Выбрать главу
Беседа Давида Гурамишвили со смертью
«Смерть! Приходи, дохни, миротворя, Плоть глиняная охладиться рада. Не дотянуть мне и до сентября, Не видеть больше сбора винограда!
Как я источен жизнью — погляди. В иссохших жилах — ветер, словно в трубах, Гудит в ушах, гудит в моей груди. Влей чистой влаги мне в кристальный кубок!
О мир-предатель, мир глухонемой, Что дал ты мне? Как я тобой утешен? Что мне сказать еще, родитель мой? Теперь ты прах. Посторонись. Я грешен!
Прохладный вход передо мной отверст Блаженного спасительного крова. Псалтырь листая, пожелтел мой перст, Глаза давно ослепли для земного.
От чтения давно угас мой взгляд, Простертая рука окостенела. Не собирать мне новый виноград… Смерть, свежим ветром остуди мне тело!
Я, грешная душа, пускаюсь в путь. Кому доверю в этом мире сына — Печаль, переполняющую грудь? Кто окропит слезой мои седины?
Кому оставлю я моих сирот? Кому вручу раздетых и разутых? Кто их дорогой мира поведет — Сирот моих, без хлеба и приюта?
Неверный, темный мир! Твой яд я пью. Холодный пепел стал моим уделом!
Ты, враг, наполнил грудь мою, И сердце дымоходом загудело».
Вторая беседа Давида Гурамишвили со смертью
«Смерть, уходи! Что ты ко мне пристала? — Поет Давид с зарей, восстав от сна. — Мой дух могуч, и сердце не устало!» И смерть с косой ушла, посрамлена.
Но ждет она, сурово взгляды косит… Пусть косит травы в росах на заре… На клевере пусть испытает косу, Чертополох снесет на пустыре.
«Прочь, смерть! Ты гасишь луч животворящий! Я сам проверю сталь косы твоей, — Я в зеркало взгляну косы блестящей, — Навек себя запечатлею в ней.

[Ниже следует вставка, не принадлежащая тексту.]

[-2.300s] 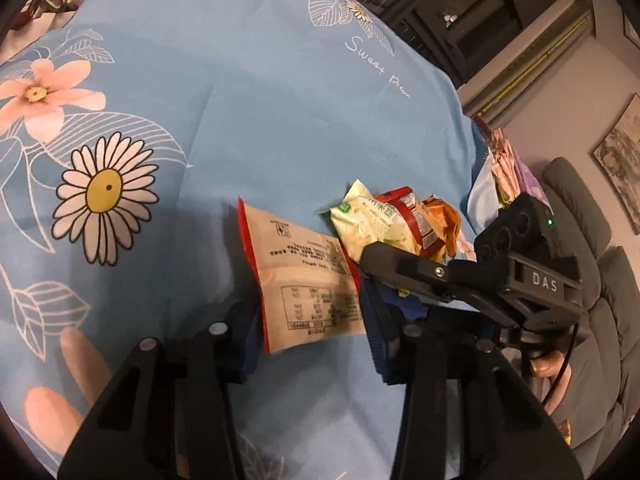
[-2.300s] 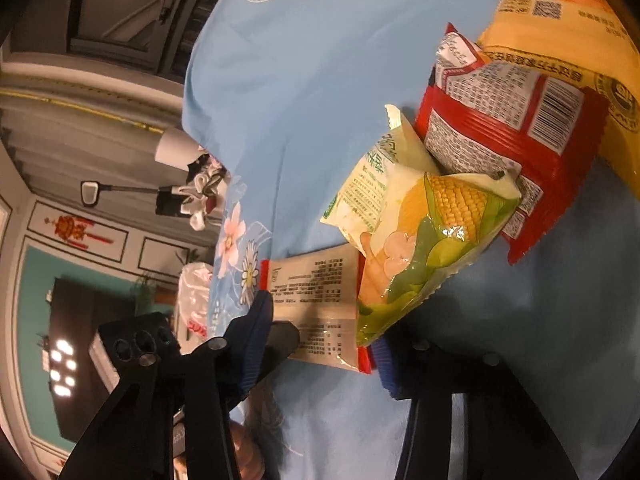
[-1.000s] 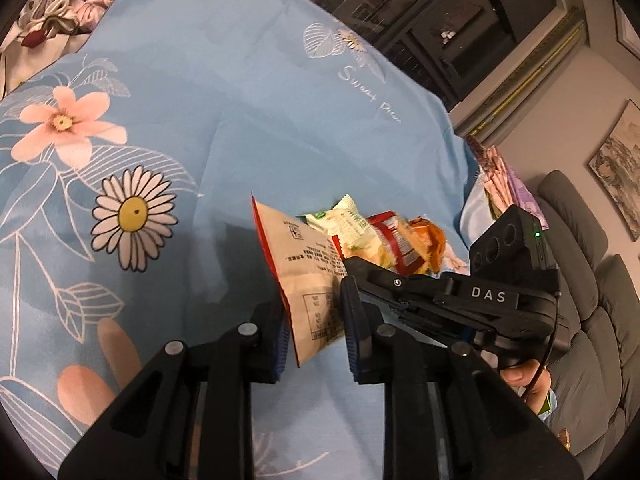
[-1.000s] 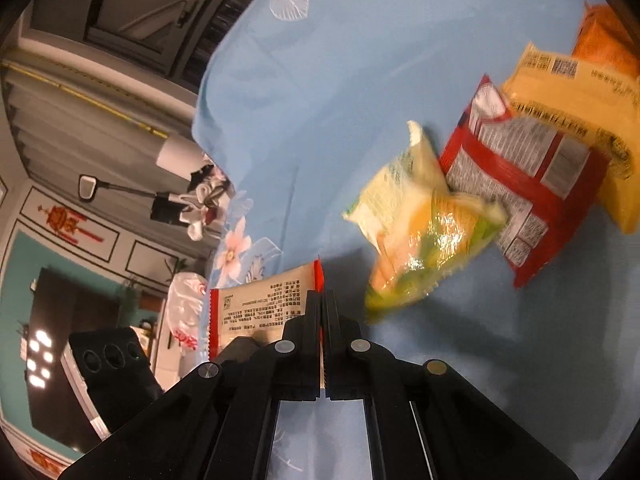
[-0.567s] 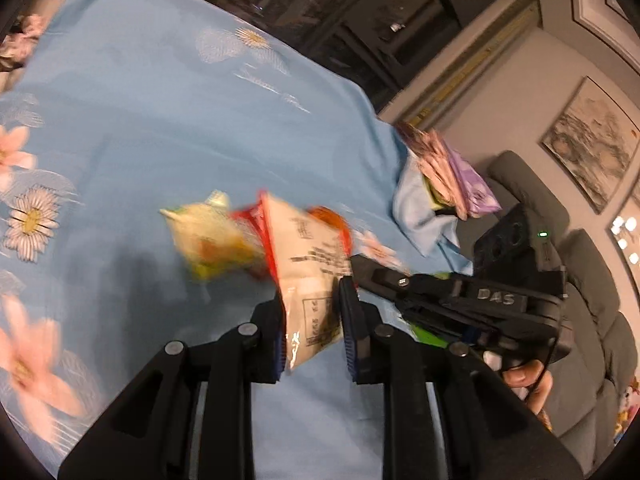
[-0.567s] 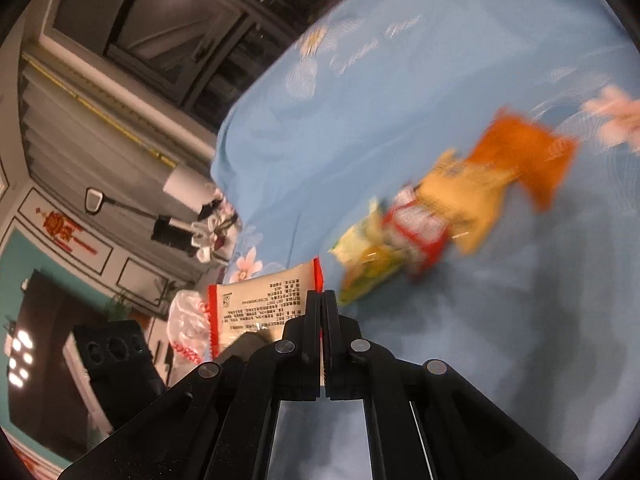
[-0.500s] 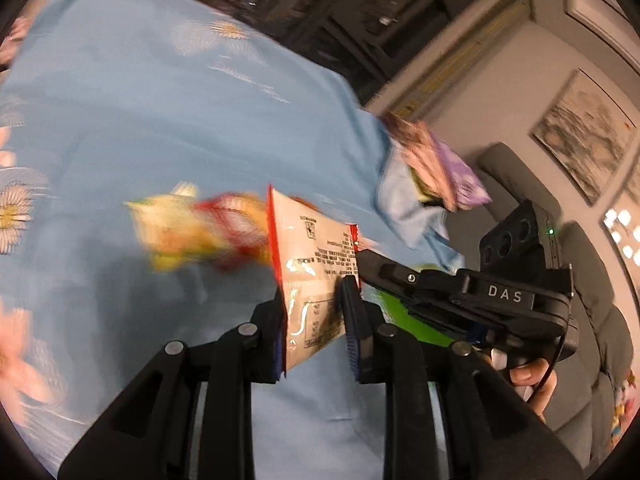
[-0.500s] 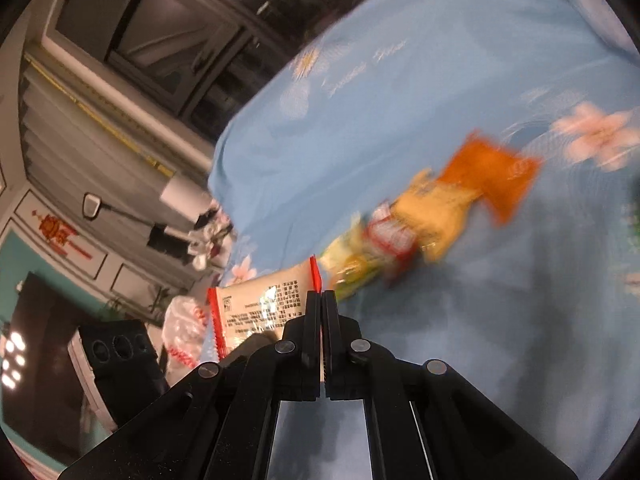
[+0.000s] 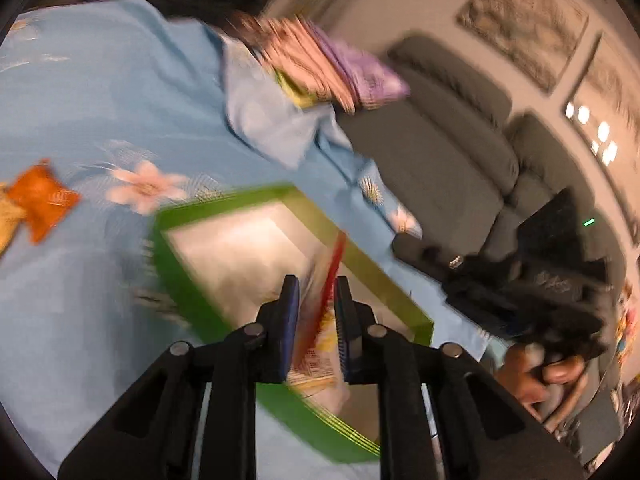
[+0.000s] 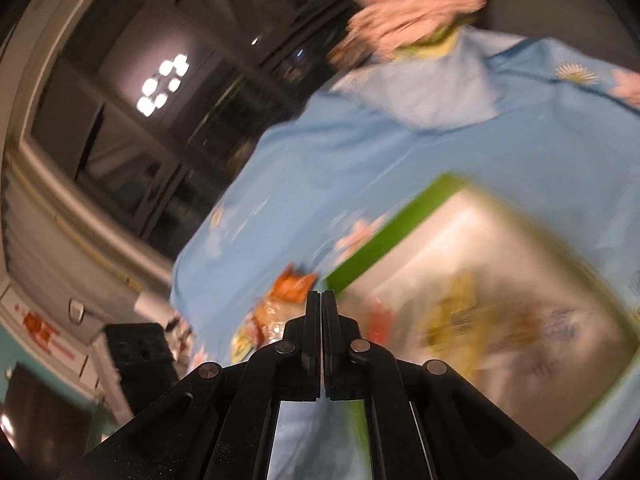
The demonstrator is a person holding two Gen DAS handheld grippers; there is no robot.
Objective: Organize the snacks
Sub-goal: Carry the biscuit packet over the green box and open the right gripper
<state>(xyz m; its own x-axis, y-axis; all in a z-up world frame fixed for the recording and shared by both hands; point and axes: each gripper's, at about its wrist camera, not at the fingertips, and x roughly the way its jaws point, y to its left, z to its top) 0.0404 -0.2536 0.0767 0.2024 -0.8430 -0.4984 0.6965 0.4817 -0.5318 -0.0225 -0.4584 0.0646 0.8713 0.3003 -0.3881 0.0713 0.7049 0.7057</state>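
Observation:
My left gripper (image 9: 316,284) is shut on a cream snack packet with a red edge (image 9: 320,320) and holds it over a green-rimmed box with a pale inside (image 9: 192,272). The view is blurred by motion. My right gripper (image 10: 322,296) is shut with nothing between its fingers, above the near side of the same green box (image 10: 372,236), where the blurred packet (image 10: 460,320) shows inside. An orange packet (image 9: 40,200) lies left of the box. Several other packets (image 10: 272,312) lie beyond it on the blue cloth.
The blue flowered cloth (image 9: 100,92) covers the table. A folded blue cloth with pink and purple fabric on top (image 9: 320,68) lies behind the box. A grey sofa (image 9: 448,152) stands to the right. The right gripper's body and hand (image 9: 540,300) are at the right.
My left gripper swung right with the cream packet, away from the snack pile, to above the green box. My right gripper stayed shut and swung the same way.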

Не искушай меня! Питайся сеном. В твоей косе сверкает жизнь моя. Знай, жизни мощь в душе моей нетленна. Не иссушай источник бытия.
Оставь меня, проклятий тьмы глашатай! За что меня ты гонишь на земле? Я буду жить — на ниве недожатой, В косе, в воде, в платановом дупле.
Скажи, кто разум вылепил из глины? Был нужен труд, чтоб вылепить его. Так вечной жаждою неутолимой Мое палимо было существо.
Но если оживить умел я глину, — Я ливнем песен землю окроплю. Не подноси пустого мне кувшина! Я сам потоком яростным киплю.
Не всколосилось поле золотое Заветных дум. А вызреет — ну что ж,— Ты на руки возьмешь дитя седое И за реку меня перенесешь.
Теперь посеять новое зерно бы! Но как, дитя, пойду я за тобой? Я лягу в колыбель — не в темень гроба, Ты песню колыбельную мне спой,
Чтоб колыбель дыханье дум качало, Чтоб в колыбель — не в гроб — душа легла, Чтоб мой конец похож был на начало, Чтоб смерть и после смерти не пришла.
И в песню ту над зыбкою моею Я всею жизнью прожитой вплетусь, И вечный мрак, быть может, одолею, И с песней в мир живущих подымусь».
Живая рука
Давид с печалью утром говорит: «Вновь смерть, как лютый враг, мне предстоит!
Коль смерть косой мою десницу скосит, Пусть без меня десницу сохранят, Пусть на кладбище руку не уносят, Водой живой пусть к жизни возвратят.
Я слепну, но рука не ослабела, В труде живом по-прежнему крепка. Пусть я умру, зароют в землю тело, Но жить должна творящая рука.
Отрежьте в жизни руку мне десную, Не дайте ей бесплодно умереть, Пусть тень руки с собою понесу я И с нею — боль, что заставляет петь.